Fortunately, the commander-in-chief of Allied forces in Constantinople, General Sir Charles Harrington, ignored his instructions from London and deferred issuing an ultimatum to the Turks to withdraw their forces. Equally fortunately, the Kemalists refrained from entering the neutral zone, thereby helping defuse a potentially dangerous situation. While conflict was formally averted by an agreement settled on 11 October, great damage had been done to internal relations within the British empire.

 

Chanak (Çanakkale) under allied occupation; General Harrington (centre) with his Italian and French counterparts at allied headquarters in Constantinople (Istanbul).

Following an Imperial Conference in November 1926 a statement of principles known as the Balfour Declaration was released which made clear that precipitate action by the government in London would not and could not be taken in the name of the dominions again. Following a further Imperial Conference in 1930, this declaration was incorporated in an Act of the British Parliament called the Statute of Westminister, which guaranteed the autonomy of the dominions as equal and independent entities within the Commonwealth.

Of course, this did not prevent or inhibit joint military action by the dominions with Britain in future, as occurred in 1939 with the start of World War II, but in theory it meant there would be no automatic or assumed commitment of forces. In reality, however, it still required a dominion to decide that its national interests were either separate or not served by joining in particular conflicts before it stood apart. And it certainly did not prevent Britain from treating its dominions, including Australia, as less than full allies in formulating  objectives and strategy for the conduct of wars in which the Australian government chose to participate. It remains to be seen how such matters will play out in future instances when Australia finds itself expected to again give expression to its relationship with the U.S.

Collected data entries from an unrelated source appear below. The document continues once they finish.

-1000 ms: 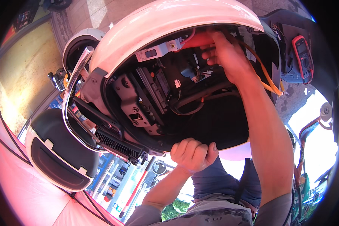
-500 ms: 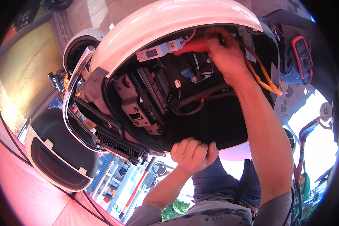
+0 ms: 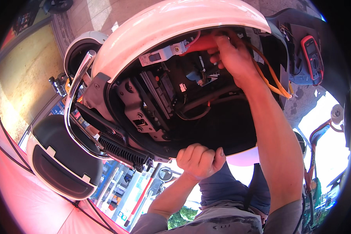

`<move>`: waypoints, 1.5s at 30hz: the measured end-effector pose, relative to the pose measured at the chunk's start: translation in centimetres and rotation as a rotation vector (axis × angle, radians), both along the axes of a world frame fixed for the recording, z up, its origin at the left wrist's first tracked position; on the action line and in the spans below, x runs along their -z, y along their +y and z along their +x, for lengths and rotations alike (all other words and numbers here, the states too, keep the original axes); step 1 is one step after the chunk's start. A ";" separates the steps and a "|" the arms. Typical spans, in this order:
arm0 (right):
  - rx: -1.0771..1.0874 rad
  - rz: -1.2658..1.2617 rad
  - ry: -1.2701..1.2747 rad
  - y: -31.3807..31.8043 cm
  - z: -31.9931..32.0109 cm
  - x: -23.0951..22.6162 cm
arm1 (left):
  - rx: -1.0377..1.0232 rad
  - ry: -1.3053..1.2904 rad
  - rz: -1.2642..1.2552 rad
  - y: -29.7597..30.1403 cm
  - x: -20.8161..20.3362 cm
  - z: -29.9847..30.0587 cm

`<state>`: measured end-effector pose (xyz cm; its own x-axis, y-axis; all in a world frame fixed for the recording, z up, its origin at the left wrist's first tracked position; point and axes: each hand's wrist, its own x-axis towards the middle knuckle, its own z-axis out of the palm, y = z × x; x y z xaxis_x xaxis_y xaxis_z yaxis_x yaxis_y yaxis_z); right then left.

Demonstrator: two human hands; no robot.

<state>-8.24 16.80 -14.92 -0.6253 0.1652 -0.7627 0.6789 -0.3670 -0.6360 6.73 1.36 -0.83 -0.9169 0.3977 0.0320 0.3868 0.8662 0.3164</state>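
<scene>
An opened scooter body (image 3: 175, 17) with a pale pink, glossy shell is in front of me. My left hand (image 3: 201, 160) is closed over the near rim (image 3: 238, 153) of its dark compartment. Inside the far part, my right hand (image 3: 234, 56) has its fingers curled at the right end of a thick red object (image 3: 201, 43); its kind cannot be made out. Left of that object is a white circuit breaker (image 3: 162, 55) with a dark switch and a screw, a pink wire rising from it. Orange cables (image 3: 271, 84) run below my right hand. My fingertips there are partly hidden.
A small white connector (image 3: 183, 87) hangs on wires in the compartment, near a metal bracket (image 3: 134, 113). A red multimeter (image 3: 312, 58) lies at the right. Chrome tubing (image 3: 70, 113) curves along the left side, beside a black and white scooter top case (image 3: 64, 160).
My right hand has shifted slightly, its fingers now curling lower beside the red object. The breaker and scooter body have moved a little left in view. My left hand keeps its place.
</scene>
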 end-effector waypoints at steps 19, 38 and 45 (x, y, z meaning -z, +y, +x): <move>0.119 -0.034 0.082 -0.2 -0.4 -0.8 | 0.003 -0.010 -0.002 -0.1 0.0 0.1; -0.107 0.155 0.158 0.2 -0.2 -0.7 | 0.002 -0.014 -0.012 0.0 0.0 0.0; -0.113 -0.002 -0.132 1.0 -1.2 -0.8 | 0.007 -0.017 -0.003 0.1 -0.2 -0.1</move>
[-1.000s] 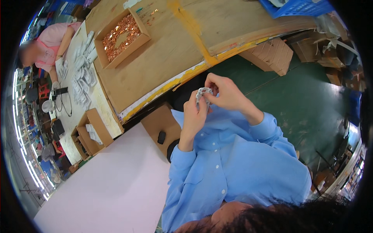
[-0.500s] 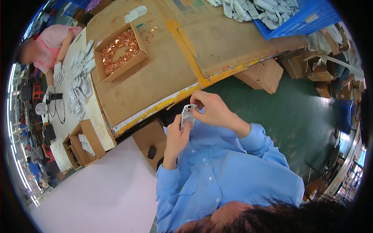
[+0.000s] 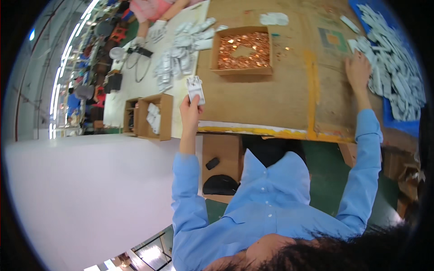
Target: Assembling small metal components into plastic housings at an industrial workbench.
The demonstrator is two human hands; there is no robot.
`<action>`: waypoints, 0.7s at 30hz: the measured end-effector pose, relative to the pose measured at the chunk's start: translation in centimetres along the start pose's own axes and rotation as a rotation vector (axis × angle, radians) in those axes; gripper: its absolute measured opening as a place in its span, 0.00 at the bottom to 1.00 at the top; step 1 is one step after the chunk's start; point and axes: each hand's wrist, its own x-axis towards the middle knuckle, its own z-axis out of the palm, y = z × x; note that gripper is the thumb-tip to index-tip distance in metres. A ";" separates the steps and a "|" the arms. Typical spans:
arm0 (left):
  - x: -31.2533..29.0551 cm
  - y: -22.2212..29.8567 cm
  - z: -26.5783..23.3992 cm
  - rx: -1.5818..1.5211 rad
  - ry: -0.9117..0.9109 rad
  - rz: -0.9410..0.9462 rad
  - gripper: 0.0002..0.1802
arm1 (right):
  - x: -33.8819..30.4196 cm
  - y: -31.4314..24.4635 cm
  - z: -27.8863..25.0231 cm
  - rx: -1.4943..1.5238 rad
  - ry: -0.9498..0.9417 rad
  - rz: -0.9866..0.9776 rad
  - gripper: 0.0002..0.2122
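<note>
My left hand (image 3: 191,113) pinches a white plastic casing (image 3: 195,88) between thumb and fingers. It is held over the near left edge of the cardboard-covered table, with the casing's notched end pointing away from me. Far to the right, my right hand (image 3: 358,72) is stretched out at the edge of a heap of similar white casings (image 3: 391,67). Its fingers are closed at one casing (image 3: 354,44) that lies at the heap's left side; the fingertips are partly hidden. The heap lies in and around a blue plastic crate (image 3: 401,122).
A cardboard box (image 3: 242,71) of small copper-coloured pieces sits mid-table. White casings (image 3: 181,58) cover the adjoining pale table (image 3: 118,106), where another person's gloved hand (image 3: 158,31) works. A divided carton (image 3: 166,118) stands left of my left hand. A tape-edged border (image 3: 253,129) runs along the front.
My hands, together on one casing before, are now far apart. The left has carried the casing left; the right has let go of it and reached to the heap. The view has turned.
</note>
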 end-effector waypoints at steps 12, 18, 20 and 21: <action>23.0 -0.9 -11.3 0.110 0.358 0.182 0.30 | 0.5 -0.8 2.3 0.006 0.076 0.137 0.23; 19.7 -1.9 -6.6 0.514 0.580 0.547 0.27 | -0.1 -1.6 3.0 0.002 0.070 0.214 0.22; 14.3 -0.8 -1.6 0.449 0.511 0.606 0.24 | -0.3 -1.6 2.5 0.091 0.054 0.203 0.19; 12.4 -2.0 -1.3 0.376 0.430 0.536 0.20 | -0.2 -1.4 2.5 0.086 0.066 0.187 0.19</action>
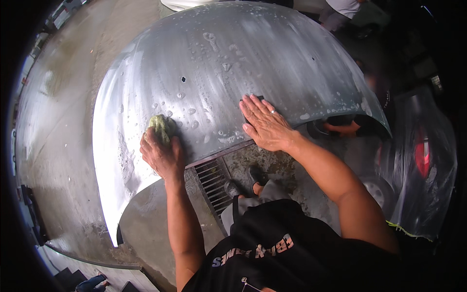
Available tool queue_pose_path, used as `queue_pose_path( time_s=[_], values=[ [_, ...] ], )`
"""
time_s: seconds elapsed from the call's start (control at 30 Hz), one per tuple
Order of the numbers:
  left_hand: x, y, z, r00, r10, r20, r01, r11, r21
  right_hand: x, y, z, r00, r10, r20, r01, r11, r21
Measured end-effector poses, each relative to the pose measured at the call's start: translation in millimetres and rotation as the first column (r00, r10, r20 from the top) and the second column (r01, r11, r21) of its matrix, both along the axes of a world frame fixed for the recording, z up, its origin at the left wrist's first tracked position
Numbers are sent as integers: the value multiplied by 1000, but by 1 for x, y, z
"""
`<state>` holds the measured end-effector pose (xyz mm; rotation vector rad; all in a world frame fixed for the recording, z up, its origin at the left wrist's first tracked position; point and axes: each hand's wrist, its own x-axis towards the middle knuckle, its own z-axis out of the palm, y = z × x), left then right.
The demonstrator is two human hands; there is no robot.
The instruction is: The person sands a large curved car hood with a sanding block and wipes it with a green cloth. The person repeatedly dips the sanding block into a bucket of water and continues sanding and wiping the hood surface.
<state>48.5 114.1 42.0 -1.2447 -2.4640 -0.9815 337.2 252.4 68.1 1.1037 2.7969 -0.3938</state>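
A wet silver car hood point(272, 53), dotted with soap suds, spreads out in front of me. Near its left front edge my left hand point(164, 153) is closed around a yellow-green sponge point(162, 127), which rests against the metal. My right hand point(265, 121) presses down on the hood farther right, its fingers straight and close together. Beneath those fingers lies a dark flat pad point(245, 116); only its edges show, so its exact kind is hidden. A ring sits on one finger of that hand.
Below the hood's near edge a metal drain grate point(212, 187) crosses the wet concrete floor point(63, 160), near my feet. At the right stands a car under clear plastic sheeting point(413, 160). Another person's arm point(344, 128) shows beyond the hood's right edge, and someone else stands at the far right.
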Motion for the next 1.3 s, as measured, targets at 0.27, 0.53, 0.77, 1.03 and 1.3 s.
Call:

It is purely coincidental that Turkey provides another historical parallel with contemporary relevance, following the holding of a referendum this month that is intended to transform the country from a parliamentary democracy to an autocratic presidency—not entirely dissimilar to the regime established by Mustapha Kemal back in 1923. The current president Recep Tayyip Erdoğan no doubt argues that he is merely returning Turkey to its original roots, but the course of entrenching his authoritarian rule inevitably presents liberal democracies across the globe with some hard choices about future engagement. For years Australia has pandered to Ankara to secure access to the stretch of Turkish coastline that forms the basis for annual veneration of the Anzac legend. Whether this can continue following Turkey’s move to dictatorship, and how difficult it will be to maintain, again becomes problematic.